**What you need to do**
Below is a listing. Quote from it, exactly, the lines from the one containing "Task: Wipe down" down to the one containing "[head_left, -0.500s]", both ends included, and nothing else.

+ + + +

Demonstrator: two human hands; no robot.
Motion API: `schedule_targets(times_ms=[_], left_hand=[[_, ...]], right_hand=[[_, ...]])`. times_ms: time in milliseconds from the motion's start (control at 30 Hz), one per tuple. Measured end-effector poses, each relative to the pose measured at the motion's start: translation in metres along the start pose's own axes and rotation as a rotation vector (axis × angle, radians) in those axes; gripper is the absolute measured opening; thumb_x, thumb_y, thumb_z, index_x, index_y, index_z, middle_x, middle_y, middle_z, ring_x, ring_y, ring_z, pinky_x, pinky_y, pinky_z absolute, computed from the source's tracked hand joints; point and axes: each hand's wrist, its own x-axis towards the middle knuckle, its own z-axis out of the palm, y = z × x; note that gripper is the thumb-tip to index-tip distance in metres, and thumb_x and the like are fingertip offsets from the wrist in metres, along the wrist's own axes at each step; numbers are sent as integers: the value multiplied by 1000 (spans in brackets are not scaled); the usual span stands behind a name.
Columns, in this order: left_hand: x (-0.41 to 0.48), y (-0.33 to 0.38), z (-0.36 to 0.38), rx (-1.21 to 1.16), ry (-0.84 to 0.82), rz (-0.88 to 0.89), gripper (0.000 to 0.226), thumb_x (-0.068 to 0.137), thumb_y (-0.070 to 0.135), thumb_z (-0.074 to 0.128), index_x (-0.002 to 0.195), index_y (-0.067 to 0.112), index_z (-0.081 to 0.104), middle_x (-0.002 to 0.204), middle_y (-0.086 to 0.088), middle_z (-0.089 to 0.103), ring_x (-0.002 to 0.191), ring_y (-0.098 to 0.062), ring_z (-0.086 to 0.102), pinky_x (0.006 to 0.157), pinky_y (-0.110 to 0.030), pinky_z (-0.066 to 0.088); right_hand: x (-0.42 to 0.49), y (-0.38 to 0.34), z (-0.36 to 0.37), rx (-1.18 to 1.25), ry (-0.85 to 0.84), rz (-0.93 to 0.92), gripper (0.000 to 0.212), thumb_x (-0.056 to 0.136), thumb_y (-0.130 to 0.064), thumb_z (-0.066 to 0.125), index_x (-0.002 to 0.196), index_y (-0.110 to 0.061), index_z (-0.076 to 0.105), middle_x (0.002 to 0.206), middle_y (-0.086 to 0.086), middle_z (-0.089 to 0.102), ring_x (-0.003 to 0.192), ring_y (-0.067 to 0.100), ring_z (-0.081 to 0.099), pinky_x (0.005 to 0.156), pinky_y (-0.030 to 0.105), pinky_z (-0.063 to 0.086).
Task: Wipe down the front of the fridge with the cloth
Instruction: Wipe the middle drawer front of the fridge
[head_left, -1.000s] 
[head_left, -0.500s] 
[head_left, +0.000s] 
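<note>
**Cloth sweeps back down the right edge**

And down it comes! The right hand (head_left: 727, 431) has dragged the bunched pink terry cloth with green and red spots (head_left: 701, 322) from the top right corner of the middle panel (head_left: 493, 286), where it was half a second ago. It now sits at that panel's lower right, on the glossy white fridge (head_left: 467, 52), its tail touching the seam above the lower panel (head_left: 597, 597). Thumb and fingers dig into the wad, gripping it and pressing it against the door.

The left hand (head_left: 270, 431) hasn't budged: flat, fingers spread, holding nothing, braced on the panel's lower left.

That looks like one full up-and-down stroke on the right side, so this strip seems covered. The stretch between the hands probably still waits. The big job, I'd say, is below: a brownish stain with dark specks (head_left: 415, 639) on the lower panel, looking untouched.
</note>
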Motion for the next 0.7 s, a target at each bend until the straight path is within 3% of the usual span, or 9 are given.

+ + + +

**Result of this task**
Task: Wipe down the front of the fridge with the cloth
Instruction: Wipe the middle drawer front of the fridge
[head_left, -1.000s] 
[head_left, -0.500s] 

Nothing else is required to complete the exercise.